And did I tell you that my father died too soon?

While I was at school he fell off a table, couldn’t breathe, and that was him gone.

Returning home in the back of my aunt’s pale blue bubble car full of excitement at the novelty of the ride, I felt that something good was about to happen.

My mother sat in an armchair beside the circular loop pile rug on the parquet floor, in front of the silent black and white TV. Orange velour curtains disguised the sombre mood.

She gave me the news and sent me to the kitchen to have my tea.

I was eight, my sister six, my brother three. We didn’t go to the funeral. It wasn’t done back then.

I was not the same after he left us. Not ‘late’ or ‘passed’ Dead.

Not believing that he was dead I fancied that, as for Roberta in ‘The Railway Children’, my father would re-appear one day and take me by the hand.

I waited patiently in the school playground for this miracle day after day after day.

No one spoke of him for years after. Perhaps the pain was too much to bear.

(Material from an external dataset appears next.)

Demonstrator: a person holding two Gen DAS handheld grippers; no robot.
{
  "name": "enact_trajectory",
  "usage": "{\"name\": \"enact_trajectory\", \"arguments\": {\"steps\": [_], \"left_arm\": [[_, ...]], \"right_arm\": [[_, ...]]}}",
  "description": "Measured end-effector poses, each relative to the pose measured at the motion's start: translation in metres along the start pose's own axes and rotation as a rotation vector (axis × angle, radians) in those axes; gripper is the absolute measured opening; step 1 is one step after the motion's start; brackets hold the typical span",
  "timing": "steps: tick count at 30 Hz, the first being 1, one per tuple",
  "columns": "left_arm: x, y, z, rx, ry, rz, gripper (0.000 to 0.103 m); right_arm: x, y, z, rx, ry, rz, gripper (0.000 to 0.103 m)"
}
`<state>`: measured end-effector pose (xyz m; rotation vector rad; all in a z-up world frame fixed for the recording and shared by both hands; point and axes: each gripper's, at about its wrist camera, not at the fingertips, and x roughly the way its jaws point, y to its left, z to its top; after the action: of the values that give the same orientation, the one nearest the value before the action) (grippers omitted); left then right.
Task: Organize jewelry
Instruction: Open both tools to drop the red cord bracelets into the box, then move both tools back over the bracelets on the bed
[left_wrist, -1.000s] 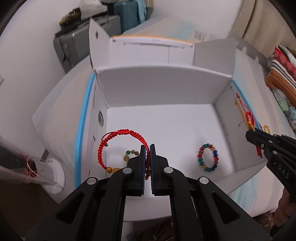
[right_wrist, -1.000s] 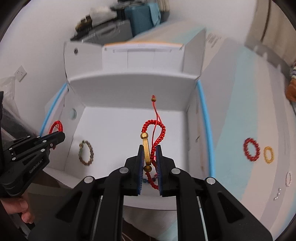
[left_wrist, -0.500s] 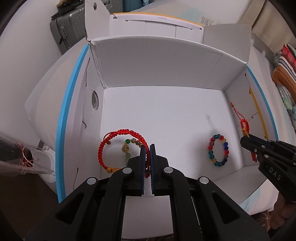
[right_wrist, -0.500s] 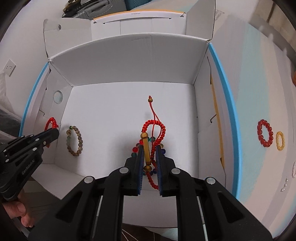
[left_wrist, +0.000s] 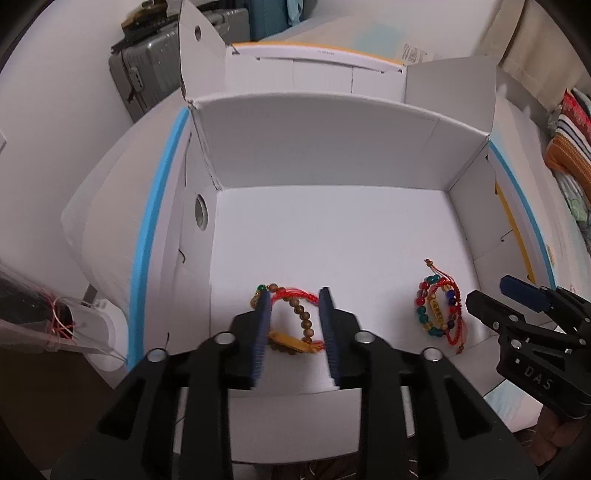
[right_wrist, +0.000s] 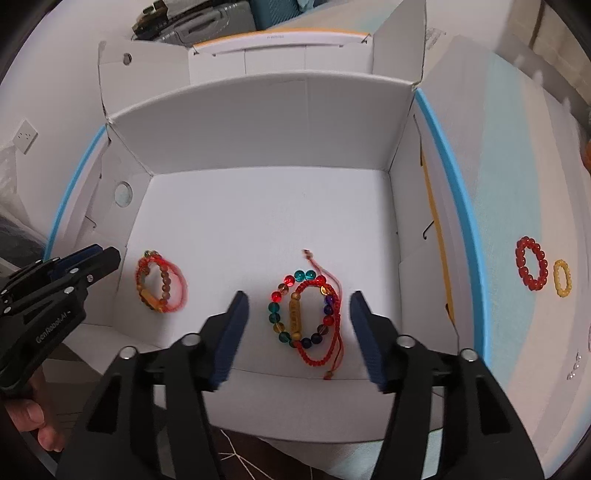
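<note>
Left gripper (left_wrist: 293, 325): jaws spread, holding nothing, over the near-left floor of the white cardboard box (right_wrist: 258, 122).
Right gripper (right_wrist: 297, 332): jaws spread wide, empty.
Left pile: red cord bracelet (right_wrist: 176, 284) lying across a brown bead bracelet (right_wrist: 164, 278).
Right pile: red cord bracelet with gold tube (right_wrist: 325, 332) overlapping a multicoloured bead bracelet (right_wrist: 275, 306).
Still outside: red bead bracelet (right_wrist: 532, 268) and yellow ring (right_wrist: 562, 278) on the bedding to the right.
Handling: likely light and limp; round beads may roll or slip, so pinch across one strand.
</note>
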<state>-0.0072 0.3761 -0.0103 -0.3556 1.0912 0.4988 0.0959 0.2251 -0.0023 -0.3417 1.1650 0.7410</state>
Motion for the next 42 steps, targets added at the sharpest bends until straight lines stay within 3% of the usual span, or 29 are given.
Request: {"name": "enact_trajectory", "arguments": {"steps": [7,13,19,34,42], "left_arm": [[-0.025,-0.001,0.001,0.009,-0.081,0.009,0.063],[-0.048,-0.012,0.003,0.028,-0.144,0.003,0.078],[-0.066,-0.034,0.004,0.062,-0.188,-0.001,0.092],[-0.078,-0.096,-0.004,0.135,-0.228,-0.041,0.097],[-0.086,-0.150,-0.007,0.209,-0.243,-0.077,0.097]], "right_arm": [[-0.035,-0.012,-0.011,0.014,-0.085,0.027,0.074],[-0.060,-0.021,-0.021,0.040,-0.164,0.019,0.087],[-0.082,-0.039,-0.032,0.070,-0.221,-0.033,0.091],[-0.118,-0.109,-0.063,0.184,-0.289,-0.081,0.096],[-0.139,-0.153,-0.085,0.233,-0.310,-0.124,0.096]]}}
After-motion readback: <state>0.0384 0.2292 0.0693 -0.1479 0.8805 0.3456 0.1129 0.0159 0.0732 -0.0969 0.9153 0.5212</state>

I am drawn to the highlands from whence he came.

These words describe my father’s death when I was eight years old. Intensely personal.

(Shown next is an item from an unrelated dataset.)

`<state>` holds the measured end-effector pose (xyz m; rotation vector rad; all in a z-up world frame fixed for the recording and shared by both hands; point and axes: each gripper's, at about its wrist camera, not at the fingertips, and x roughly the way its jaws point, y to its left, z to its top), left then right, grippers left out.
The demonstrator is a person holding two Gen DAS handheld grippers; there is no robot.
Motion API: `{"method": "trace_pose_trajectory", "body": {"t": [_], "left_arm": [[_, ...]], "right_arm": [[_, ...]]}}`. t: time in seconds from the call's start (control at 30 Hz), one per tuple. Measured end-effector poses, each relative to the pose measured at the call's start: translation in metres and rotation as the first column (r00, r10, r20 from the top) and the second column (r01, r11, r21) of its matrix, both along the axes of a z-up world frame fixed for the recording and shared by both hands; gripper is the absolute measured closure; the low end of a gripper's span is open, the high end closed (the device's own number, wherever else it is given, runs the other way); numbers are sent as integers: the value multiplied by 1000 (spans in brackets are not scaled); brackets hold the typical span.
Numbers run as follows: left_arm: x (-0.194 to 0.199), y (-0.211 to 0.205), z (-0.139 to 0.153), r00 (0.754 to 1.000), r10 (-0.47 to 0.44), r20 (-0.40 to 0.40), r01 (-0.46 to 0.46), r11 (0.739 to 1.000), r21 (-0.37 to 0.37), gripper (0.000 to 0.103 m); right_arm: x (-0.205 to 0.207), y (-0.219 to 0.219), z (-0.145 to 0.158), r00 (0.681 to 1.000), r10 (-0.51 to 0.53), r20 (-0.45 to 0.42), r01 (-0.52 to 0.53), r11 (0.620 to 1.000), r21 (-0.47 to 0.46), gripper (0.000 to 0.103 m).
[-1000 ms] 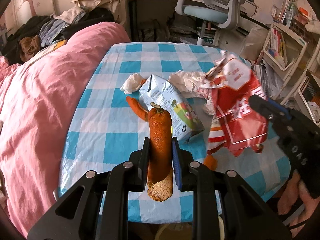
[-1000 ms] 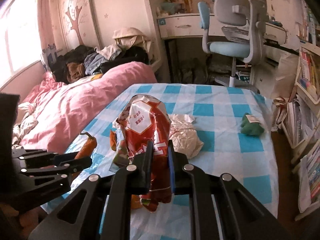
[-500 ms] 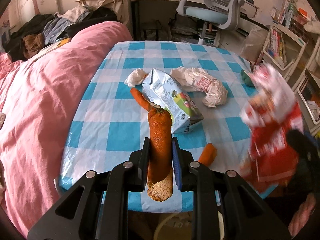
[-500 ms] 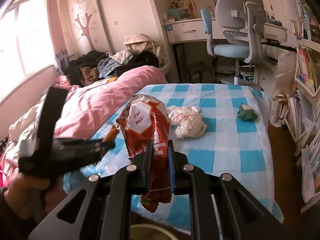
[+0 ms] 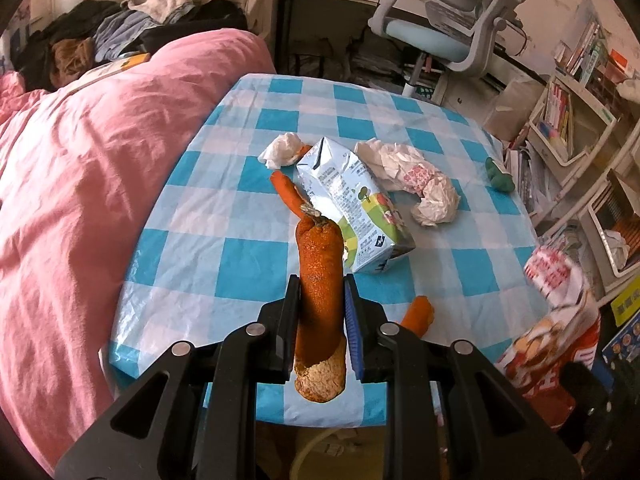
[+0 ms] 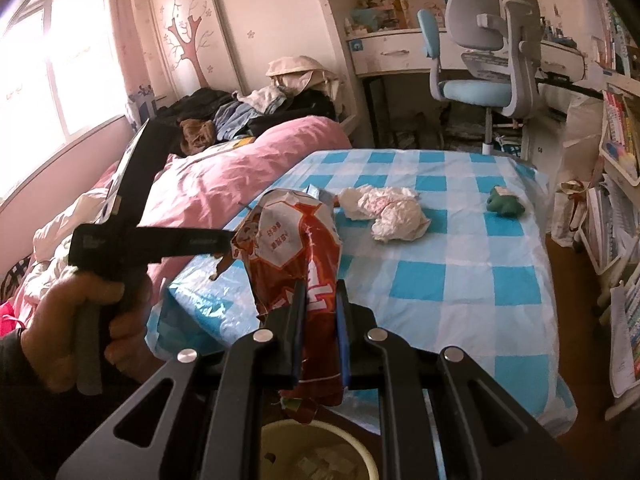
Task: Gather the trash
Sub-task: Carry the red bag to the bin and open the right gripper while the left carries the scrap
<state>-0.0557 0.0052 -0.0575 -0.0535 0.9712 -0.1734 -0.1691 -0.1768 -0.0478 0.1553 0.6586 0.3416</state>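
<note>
My left gripper [image 5: 321, 300] is shut on a long orange peel [image 5: 320, 280] and holds it above the near edge of the checkered table [image 5: 240, 200]. My right gripper [image 6: 320, 308] is shut on a red snack bag [image 6: 296, 256], held off the table's near edge above a yellow bin [image 6: 320, 456]. The bag also shows at the lower right of the left wrist view [image 5: 552, 340]. On the table lie a juice carton [image 5: 352, 204], crumpled white paper [image 5: 416, 180], a tissue [image 5: 280, 150] and two orange peel pieces [image 5: 288, 192] [image 5: 418, 314].
A pink-covered bed [image 5: 80, 200] borders the table's left side. A small green toy [image 5: 498, 172] sits at the table's right edge. A desk chair [image 6: 480, 60] stands beyond the table, and shelves with books [image 5: 568, 112] stand to the right.
My right gripper has pulled the red bag back off the table and lowered it over the bin. My left gripper with the peel has drawn back slightly toward the near edge.
</note>
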Motion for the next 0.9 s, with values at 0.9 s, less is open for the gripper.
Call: {"method": "trace_pose_trajectory", "body": {"t": [0.9], "left_arm": [[-66,-13,-21,997,-70,-34,72,996,45,83]], "right_arm": [[-69,54,-80,930,193,-312,-225,972,-70,85]]}}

I didn’t know what to do with it, but felt I needed to share it with my brother and sister in a way that was worthy of the subject matter; one that we have all struggled with over the years.

I decided to make a small book. I realised that the images made in Scotland the previous autumn were entirely appropriate to accompany the poem. They represented my need to

keep returning to Scotland... the ‘Land of my Father’. The title was born and I quickly made a small book using Lightroom book module, exported to Blurb.

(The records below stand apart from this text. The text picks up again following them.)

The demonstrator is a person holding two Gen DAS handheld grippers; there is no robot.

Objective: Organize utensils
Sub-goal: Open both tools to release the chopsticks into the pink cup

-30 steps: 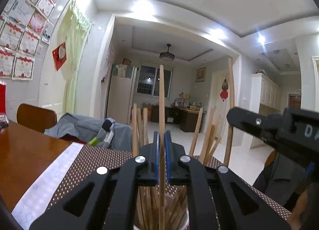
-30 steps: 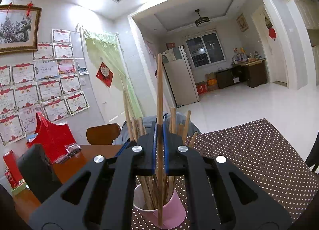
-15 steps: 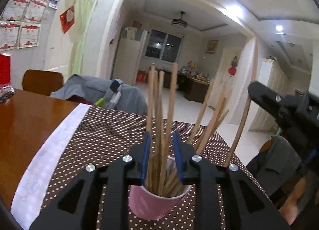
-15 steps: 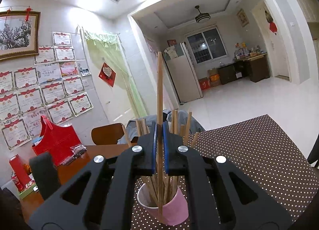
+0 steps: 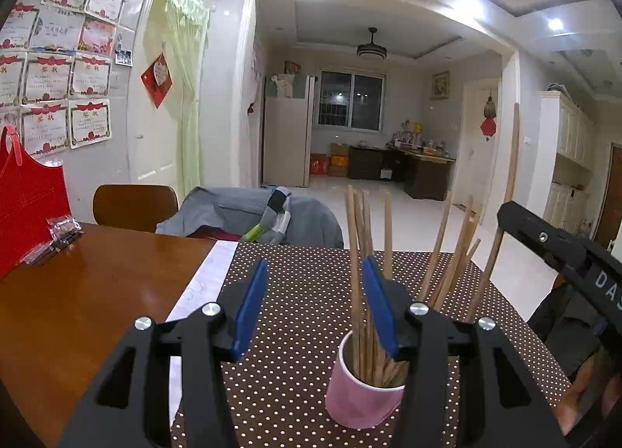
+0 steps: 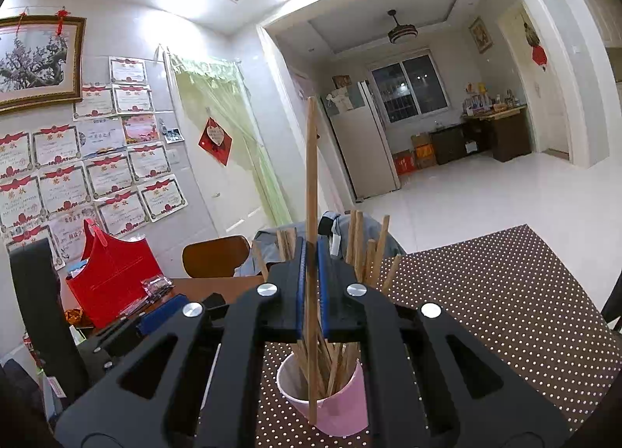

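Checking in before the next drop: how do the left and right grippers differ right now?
The left gripper has its jaws apart and opening, with nothing pressed between them; the right gripper is shut on a single chopstick. The left one sits back from the pink cup, while the right holds its chopstick upright at the cup. Both face the same cup of chopsticks.

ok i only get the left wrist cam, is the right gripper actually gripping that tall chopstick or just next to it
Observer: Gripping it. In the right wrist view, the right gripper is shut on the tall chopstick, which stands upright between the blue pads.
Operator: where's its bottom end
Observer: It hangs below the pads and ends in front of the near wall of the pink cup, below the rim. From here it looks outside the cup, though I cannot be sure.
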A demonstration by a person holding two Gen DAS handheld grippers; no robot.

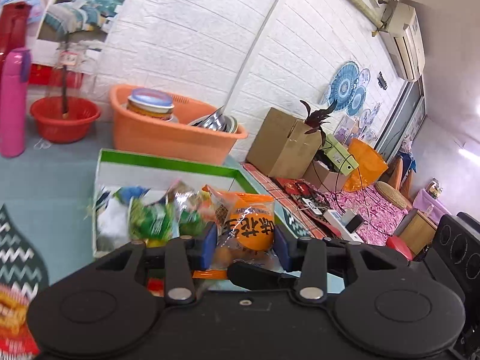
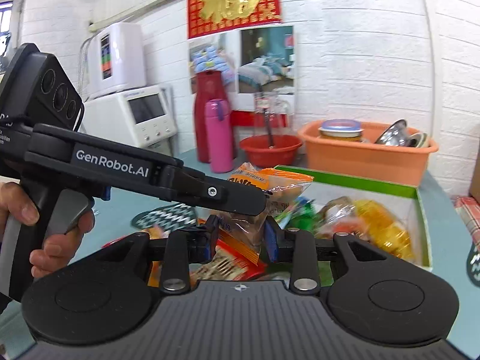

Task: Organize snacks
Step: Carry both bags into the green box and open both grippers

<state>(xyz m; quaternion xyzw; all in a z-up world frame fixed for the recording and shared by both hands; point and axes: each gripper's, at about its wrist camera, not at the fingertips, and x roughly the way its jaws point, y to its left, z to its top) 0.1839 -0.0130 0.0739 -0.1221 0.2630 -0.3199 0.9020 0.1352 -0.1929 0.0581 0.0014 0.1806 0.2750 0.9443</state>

Some images were created using a tilt-shift lens, and others using incamera multiple exposure. Images that accompany text may not work as stand alone images, but I felt that they worked together in the context of the words. eg; my sister 6, my brother 3. Three stones on a wall representing three children.

I used a cream tone preset in Lightroom to give a unity to the images, and made a small book using Blurb software within InDesign.

The paperback arrived, and while I was reasonably happy with it, I felt that I could do better. I wanted it to be something really special.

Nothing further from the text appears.